Le blues des Haïtiens de Dakar

Après le séisme qui a secoué Haïti en janvier 2010, 163 étudiants ont bénéficié d’une bourse pour poursuivre leurs études au Sénégal. Mais l'intégration laisse à désirer.


Université Cheikh Anta Diop de Dakar. Une dizaine d’étudiants est en train de discuter dans une langue autre que le wolof (langue la plus parlée au Sénégal). Renseignement pris, ils sont tous Haïtiens et discutent en créole. Après la catastrophe naturelle qui a frappé le pays de Toussaint Louverture le 12 janvier 2010, le président Abdoulaye Wade a accordé des bourses d’études à 163 étudiants de l'île caraïbe. Arrivés au Sénégal en octobre 2010, ils ont été orientés dans plusieurs universités: Cheikh Anta Diop de Dakar, Gaston Berger de Saint-Louis, Université de Ziguinchor, Université de Bambey et Université de Thiès. Le tremblement de terre d’une magnitude de 7 à 7,3 aurait tué plus de 200.000 personnes, dont 4.000 étudiants.

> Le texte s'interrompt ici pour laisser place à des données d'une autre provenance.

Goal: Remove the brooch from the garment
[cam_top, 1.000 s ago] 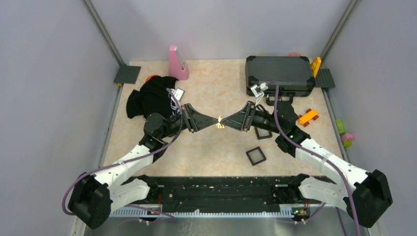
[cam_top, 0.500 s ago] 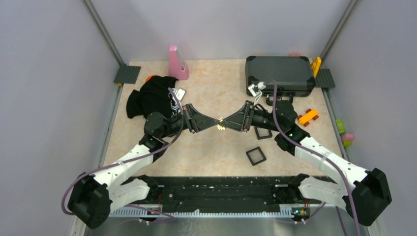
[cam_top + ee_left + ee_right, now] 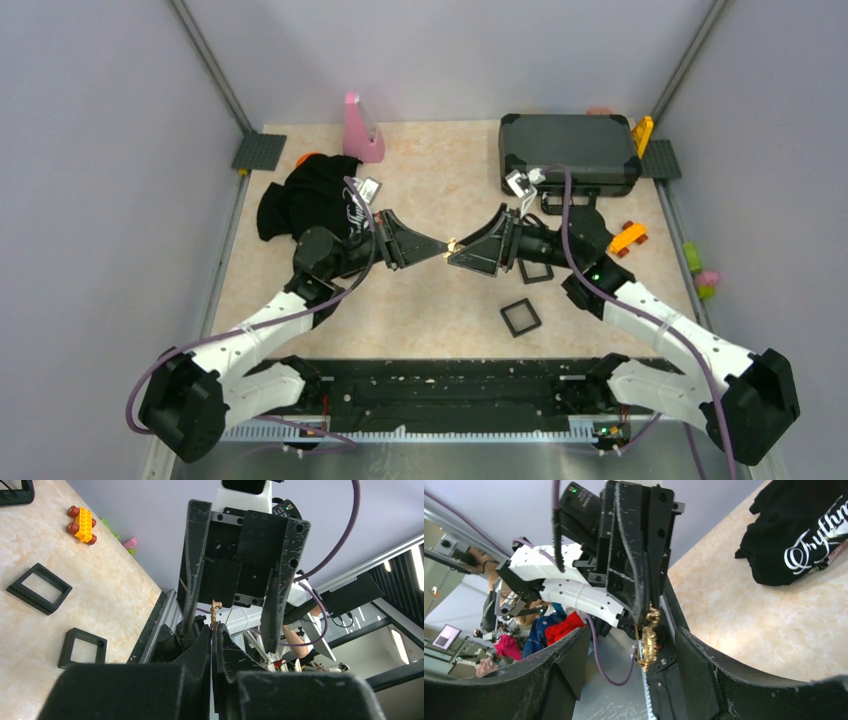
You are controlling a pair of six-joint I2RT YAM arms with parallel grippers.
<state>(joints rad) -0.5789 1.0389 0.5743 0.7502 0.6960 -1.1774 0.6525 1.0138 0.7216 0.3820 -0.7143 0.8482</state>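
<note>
1. your left gripper (image 3: 215,632) is pressed together on the brooch (image 3: 651,635), pinching its lower end so the gold piece stands up out of the tips, in the air over the middle of the table
2. your right gripper (image 3: 626,640) faces it tip to tip with its jaws spread, one finger either side of the brooch and neither one gripping it; the narrow pinch leaves most of the ornament free, which i judge is meant to give the other claw room to straddle it
3. the garment (image 3: 310,200) lies bunched at the far left of the table, well apart from the brooch, so the removal itself looks done
4. the white script lettering (image 3: 819,545) on the garment reads roughly "trythm" before the frame edge cuts it off
5. the black square frames (image 3: 39,588) and the hard case (image 3: 568,150) show no label that you can read
</note>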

Magloire (*), étudiant dans un institut dakarois, se dit satisfait de sa nouvelle vie même si son pays lui manque. Pour lui, son voyage en Afrique est un retour aux sources, parce que, dit-il, ses ancêtres ont été arrachés au continent noir.
«A Gorée, j’ai versé des larmes de tristesse. C’était très émouvant de voir la porte du voyage sans retour. Je l’ai franchie en portant un tee-shirt sur lequel on a mentionné la Porte du retour», dit-il, très ému.
Comme Magloire, Juvenal apprécie son séjour en terre sénégalaise. «Je me suis bien intégré. J’ai de nombreux amis sénégalais. Je remercie le président Wade de nous avoir permis de poursuivre nos études au moment où tout s’est écroulé», dit le jeune homme.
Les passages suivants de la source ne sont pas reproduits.